● Problem details: With the pictures left out, restate every entry word for word.

Exercise inputs Start Marker

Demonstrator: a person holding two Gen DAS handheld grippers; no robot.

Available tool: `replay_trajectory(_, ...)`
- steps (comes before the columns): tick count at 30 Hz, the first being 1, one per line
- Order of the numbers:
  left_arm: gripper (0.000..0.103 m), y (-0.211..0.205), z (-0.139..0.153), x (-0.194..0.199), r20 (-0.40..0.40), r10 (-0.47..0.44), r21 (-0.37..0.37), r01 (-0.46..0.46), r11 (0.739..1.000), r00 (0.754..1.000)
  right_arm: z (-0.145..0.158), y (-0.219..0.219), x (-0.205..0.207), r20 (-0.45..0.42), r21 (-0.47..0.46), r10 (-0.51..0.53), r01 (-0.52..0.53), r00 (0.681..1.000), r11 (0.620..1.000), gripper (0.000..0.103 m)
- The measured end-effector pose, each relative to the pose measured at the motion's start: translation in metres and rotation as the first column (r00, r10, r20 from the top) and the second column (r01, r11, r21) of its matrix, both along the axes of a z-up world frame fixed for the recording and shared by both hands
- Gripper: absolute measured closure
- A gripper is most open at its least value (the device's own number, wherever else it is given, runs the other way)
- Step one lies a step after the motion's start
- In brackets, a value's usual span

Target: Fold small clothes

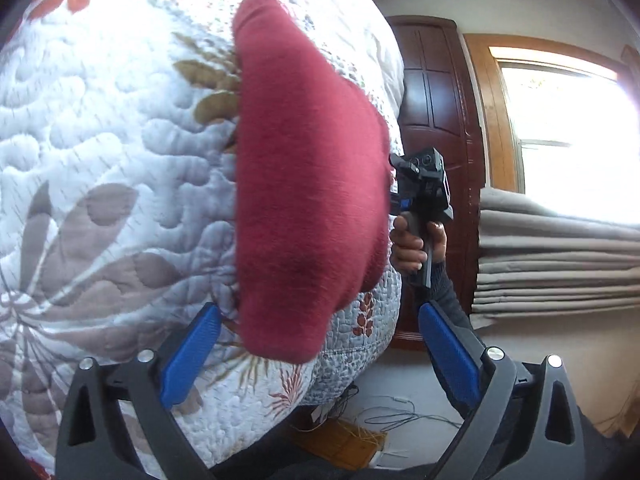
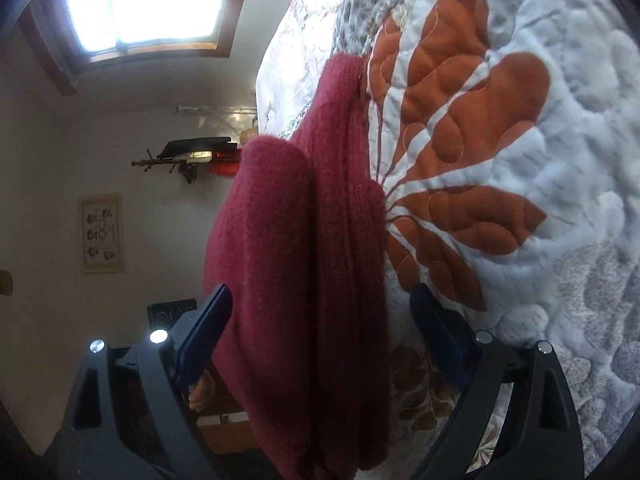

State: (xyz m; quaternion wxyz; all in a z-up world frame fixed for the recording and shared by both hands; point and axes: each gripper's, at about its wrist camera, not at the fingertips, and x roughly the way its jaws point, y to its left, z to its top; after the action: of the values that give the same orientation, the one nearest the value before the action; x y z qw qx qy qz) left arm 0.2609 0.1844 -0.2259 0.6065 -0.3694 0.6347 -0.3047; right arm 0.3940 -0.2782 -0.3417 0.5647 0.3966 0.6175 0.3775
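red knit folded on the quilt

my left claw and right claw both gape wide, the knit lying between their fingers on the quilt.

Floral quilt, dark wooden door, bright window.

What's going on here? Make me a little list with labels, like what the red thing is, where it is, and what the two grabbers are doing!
red thing: a red knitted garment, folded into layers
where: lying on a flowery quilted bedspread
left gripper: open, fingers either side of the garment's near end, not squeezing
right gripper: open, the garment between its fingers
hand: holds the other gripper's handle
background: window, dark wooden door
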Motion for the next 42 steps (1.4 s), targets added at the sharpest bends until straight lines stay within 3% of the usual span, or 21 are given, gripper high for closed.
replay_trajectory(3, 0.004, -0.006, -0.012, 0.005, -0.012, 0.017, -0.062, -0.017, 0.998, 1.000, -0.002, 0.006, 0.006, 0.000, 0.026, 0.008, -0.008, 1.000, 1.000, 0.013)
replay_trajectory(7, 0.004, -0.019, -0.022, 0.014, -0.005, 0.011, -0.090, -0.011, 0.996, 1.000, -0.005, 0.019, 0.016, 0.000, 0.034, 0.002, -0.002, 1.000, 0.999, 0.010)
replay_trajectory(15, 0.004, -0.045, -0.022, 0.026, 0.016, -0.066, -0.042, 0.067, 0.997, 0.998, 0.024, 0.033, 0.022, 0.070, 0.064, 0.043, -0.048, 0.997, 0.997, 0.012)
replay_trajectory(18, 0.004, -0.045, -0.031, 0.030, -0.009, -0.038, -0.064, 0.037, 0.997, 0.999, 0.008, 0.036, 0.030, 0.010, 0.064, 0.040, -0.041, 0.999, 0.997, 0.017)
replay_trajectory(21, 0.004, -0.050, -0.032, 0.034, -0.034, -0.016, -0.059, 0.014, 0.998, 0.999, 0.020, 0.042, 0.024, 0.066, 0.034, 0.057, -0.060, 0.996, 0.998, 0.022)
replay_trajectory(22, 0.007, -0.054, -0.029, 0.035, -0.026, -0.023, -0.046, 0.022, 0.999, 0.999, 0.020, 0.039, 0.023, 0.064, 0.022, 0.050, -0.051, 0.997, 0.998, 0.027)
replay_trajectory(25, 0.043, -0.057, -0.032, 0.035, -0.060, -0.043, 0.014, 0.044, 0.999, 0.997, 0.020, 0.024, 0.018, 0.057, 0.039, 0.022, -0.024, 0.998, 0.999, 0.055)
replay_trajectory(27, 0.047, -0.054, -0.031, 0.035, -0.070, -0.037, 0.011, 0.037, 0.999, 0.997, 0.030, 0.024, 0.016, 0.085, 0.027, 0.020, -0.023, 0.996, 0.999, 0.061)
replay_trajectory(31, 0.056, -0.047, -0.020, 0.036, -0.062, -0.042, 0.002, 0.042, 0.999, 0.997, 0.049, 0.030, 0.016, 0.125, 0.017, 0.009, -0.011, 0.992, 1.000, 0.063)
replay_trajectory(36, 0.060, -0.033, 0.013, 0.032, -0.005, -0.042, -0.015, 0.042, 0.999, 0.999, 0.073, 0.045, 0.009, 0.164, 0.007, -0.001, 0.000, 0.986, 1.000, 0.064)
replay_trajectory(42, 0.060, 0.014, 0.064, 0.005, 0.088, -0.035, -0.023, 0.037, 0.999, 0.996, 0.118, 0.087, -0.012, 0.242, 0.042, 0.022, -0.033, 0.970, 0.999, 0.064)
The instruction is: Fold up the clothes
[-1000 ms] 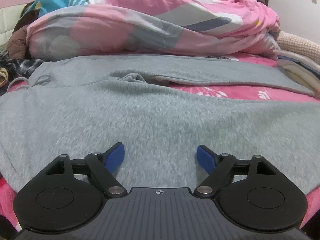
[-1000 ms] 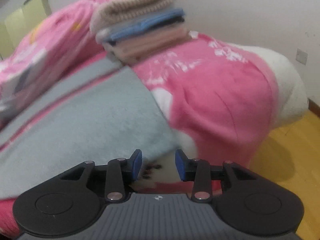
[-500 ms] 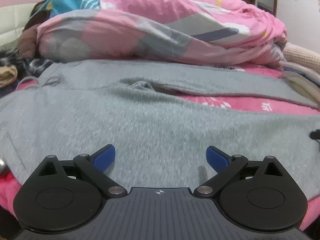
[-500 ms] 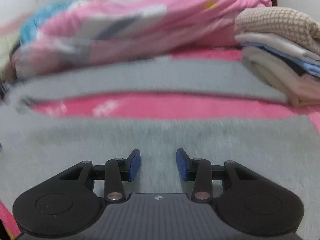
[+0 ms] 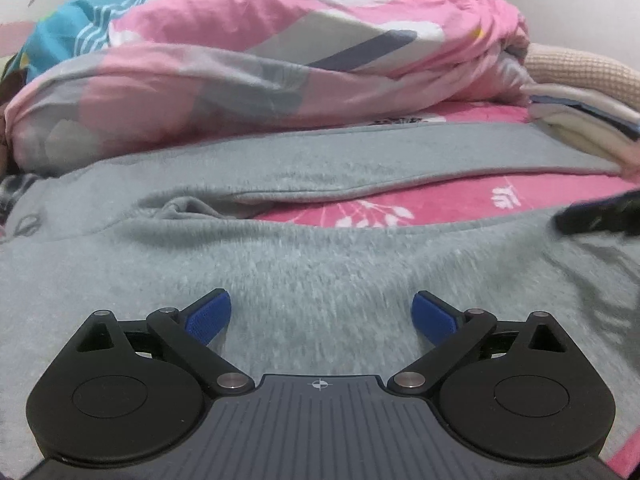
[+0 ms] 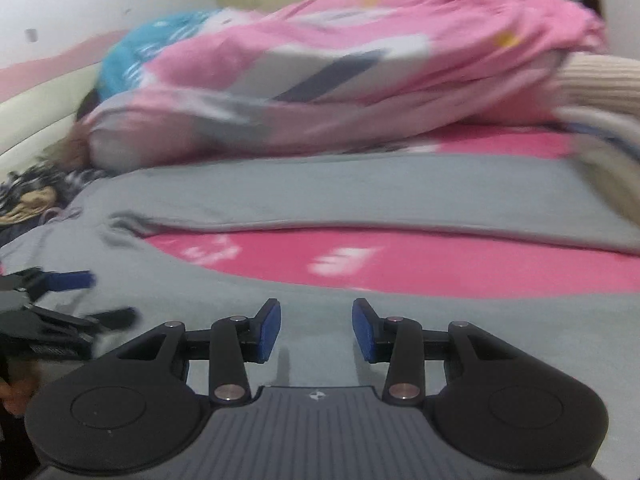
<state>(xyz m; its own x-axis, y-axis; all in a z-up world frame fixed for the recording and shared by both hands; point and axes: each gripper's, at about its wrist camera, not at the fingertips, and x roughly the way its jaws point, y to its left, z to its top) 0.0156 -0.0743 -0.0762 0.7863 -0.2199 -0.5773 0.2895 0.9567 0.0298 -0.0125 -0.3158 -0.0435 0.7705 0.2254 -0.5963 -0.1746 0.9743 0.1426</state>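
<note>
- While the left hand-held gripper [image 5: 320, 314] hangs over the near grey trouser leg [image 5: 320, 256] with nothing between its pads, its jaws have just been opening to their widest; a bite taken this far in from any edge would likely bunch the fleece instead of catching a clean fold line.
- Beside it, the right hand-held gripper [image 6: 316, 330] stands part open and empty above the same leg; the two tools are near enough to collide if both reach inward.
- Beyond, pink bed sheet [image 5: 440, 200] shows between this leg and the far leg [image 5: 380, 152], so the grey trousers lie spread flat, unfolded.
- Farthest, the rumpled duvet [image 5: 280, 60] and folded stack [image 5: 580, 92] crowd the far leg; a swung fold could snag them.
</note>
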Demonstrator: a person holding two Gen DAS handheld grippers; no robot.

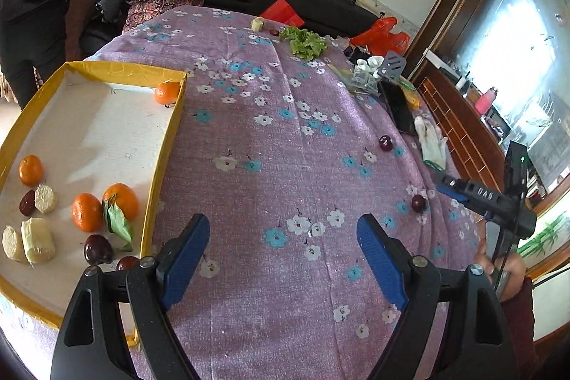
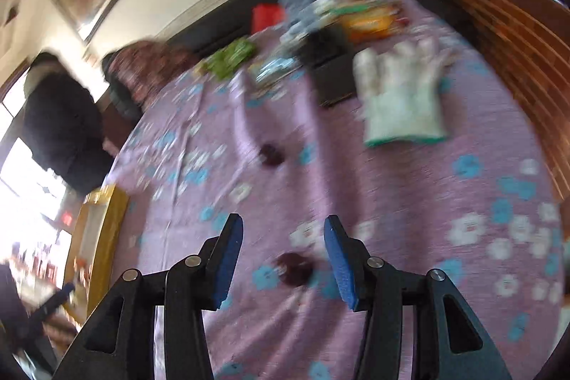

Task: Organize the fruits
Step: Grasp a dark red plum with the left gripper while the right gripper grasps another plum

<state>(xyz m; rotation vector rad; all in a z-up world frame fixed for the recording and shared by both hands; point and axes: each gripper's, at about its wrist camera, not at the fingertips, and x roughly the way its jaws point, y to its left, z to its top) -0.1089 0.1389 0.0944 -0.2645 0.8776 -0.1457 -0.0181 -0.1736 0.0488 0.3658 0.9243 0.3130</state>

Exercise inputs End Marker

● Solution:
Demonstrator: a person holding two Gen DAS handheld grippers; no robot.

Available tool: `replay_trajectory(_, ...)`
- steps (comes before the columns): tick count at 30 Hz, the first being 1, one per line
- Order of the numbers:
  left_arm: gripper (0.000..0.103 m), y (-0.211..0.205), z (-0.139..0.153), x (-0.194..0.199), r20 (-0.40..0.40), r10 (-0.47..0.44), r21 (-0.37..0.37), r01 (-0.46..0.46), r11 (0.739..1.000), r00 (0.754..1.000)
  right_arm: z (-0.145..0.158), y (-0.219..0.219), x (-0.205..0.207), r20 (-0.45..0.42), r21 (-0.47..0.46), r10 (-0.51..0.53), r01 (-0.52..0.53), r00 (0.681..1.000), r11 (0.620..1.000), gripper (0.000..0.103 m)
- The measured end-effector pose, each relative to the pose measured at the motion's start: translation in metres and rotation as the first column (r00, r10, r20 from the top) and the second column (r01, r11, r21) of its matrix, both along the axes of a z-up world frame fixed for the recording and shared by both hands
- Gripper: absolute measured closure
- A gripper is most open at its least value (the device's own number, wherever else it is given, runs the other way)
- Step one lies a step after the motion's start
- In brackets, a value's usual span

Target: Fold small clothes


State: (xyz m; quaternion wxyz; all in a z-up world frame fixed for the recording and shared by both hands; point and axes: each gripper's, at about its wrist camera, not at the fingertips, and x roughly the way its jaws point, y to its left, z to its top; after the action: of the values that give the same orientation, the one nearest the value before the action; x y z qw qx qy qz) left arm 0.2609 0.1844 -0.2259 0.6065 -0.3694 0.6347 -0.3047; right arm 0.3940 -0.2782 -0.3417 0.5647 0.3966 0.6175 0.3775
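red knit folded on the quilt

my left claw and right claw both gape wide, the knit lying between their fingers on the quilt.

Floral quilt, dark wooden door, bright window.

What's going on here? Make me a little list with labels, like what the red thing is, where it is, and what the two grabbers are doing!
red thing: a red knitted garment, folded into layers
where: lying on a flowery quilted bedspread
left gripper: open, fingers either side of the garment's near end, not squeezing
right gripper: open, the garment between its fingers
hand: holds the other gripper's handle
background: window, dark wooden door
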Motion for the next 42 steps (1.4 s), targets added at the sharpest bends until straight lines stay within 3% of the usual span, or 21 are given, gripper high for closed.
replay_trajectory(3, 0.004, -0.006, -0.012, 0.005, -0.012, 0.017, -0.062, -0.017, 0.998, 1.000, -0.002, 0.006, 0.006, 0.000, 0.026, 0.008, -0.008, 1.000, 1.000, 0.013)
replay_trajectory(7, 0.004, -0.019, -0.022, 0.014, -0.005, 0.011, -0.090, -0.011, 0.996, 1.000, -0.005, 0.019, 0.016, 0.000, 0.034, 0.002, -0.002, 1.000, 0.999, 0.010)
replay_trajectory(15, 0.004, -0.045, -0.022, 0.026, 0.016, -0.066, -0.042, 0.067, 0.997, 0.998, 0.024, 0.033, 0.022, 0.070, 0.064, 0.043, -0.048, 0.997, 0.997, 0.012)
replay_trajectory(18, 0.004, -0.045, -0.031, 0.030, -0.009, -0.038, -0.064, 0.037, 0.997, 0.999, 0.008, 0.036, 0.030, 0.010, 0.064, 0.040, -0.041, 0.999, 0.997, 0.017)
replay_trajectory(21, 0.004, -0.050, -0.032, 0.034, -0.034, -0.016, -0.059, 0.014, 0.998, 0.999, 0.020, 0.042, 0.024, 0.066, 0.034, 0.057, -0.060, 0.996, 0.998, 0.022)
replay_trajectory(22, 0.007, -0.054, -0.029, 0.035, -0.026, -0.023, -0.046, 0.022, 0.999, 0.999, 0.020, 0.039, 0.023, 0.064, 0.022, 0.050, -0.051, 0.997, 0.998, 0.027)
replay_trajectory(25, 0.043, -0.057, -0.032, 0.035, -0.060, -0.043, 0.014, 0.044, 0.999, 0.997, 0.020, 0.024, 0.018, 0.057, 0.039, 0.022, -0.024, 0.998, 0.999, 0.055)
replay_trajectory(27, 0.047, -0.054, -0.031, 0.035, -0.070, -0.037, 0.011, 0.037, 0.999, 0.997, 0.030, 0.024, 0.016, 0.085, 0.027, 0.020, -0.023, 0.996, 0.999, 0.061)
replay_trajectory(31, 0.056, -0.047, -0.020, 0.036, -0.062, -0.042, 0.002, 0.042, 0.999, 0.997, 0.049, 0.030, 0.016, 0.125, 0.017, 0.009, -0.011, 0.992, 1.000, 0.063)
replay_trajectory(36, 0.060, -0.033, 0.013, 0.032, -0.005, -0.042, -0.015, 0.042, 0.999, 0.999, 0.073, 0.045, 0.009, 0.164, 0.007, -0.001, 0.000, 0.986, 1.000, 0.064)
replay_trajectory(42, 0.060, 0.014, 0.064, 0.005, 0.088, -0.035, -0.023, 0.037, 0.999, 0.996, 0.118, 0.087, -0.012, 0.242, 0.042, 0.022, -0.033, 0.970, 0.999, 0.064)
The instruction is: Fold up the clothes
[-1000 ms] 
[-1000 ms] 
[-500 ms] 
[-500 ms] 
[+0 ms] 
[+0 ms] 
<state>(xyz m; its own x-axis, y-axis; all in a z-up world frame fixed for the recording and shared by both hands; point and axes: each gripper's, at about its wrist camera, not at the fingertips, and x roughly the way its jaws point, y to its left, z to its top) 0.0156 -0.0743 -0.0762 0.7863 -0.2199 -0.5773 0.2895 0.9567 0.0298 -0.0125 -0.3158 -0.0435 0.7705 0.2254 -0.5963 -0.1746 0.9743 0.1426</state>
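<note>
- While the left hand-held gripper [image 5: 320, 314] hangs over the near grey trouser leg [image 5: 320, 256] with nothing between its pads, its jaws have just been opening to their widest; a bite taken this far in from any edge would likely bunch the fleece instead of catching a clean fold line.
- Beside it, the right hand-held gripper [image 6: 316, 330] stands part open and empty above the same leg; the two tools are near enough to collide if both reach inward.
- Beyond, pink bed sheet [image 5: 440, 200] shows between this leg and the far leg [image 5: 380, 152], so the grey trousers lie spread flat, unfolded.
- Farthest, the rumpled duvet [image 5: 280, 60] and folded stack [image 5: 580, 92] crowd the far leg; a swung fold could snag them.
</note>
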Demonstrator: a person holding two Gen DAS handheld grippers; no robot.


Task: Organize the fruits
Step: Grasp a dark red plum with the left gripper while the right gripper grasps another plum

<state>(xyz m; rotation vector rad; all in a z-up world frame fixed for the recording and shared by both hands; point and axes: each gripper's, at about its wrist camera, not at the fingertips, and x roughly the way its jaws point, y to its left, z to its top) -0.1089 0.1389 0.0944 -0.2645 0.8776 -0.1457 -0.0181 -0.1736 0.0488 0.3658 0.9243 0.3130</state>

With this output, the exercise is done.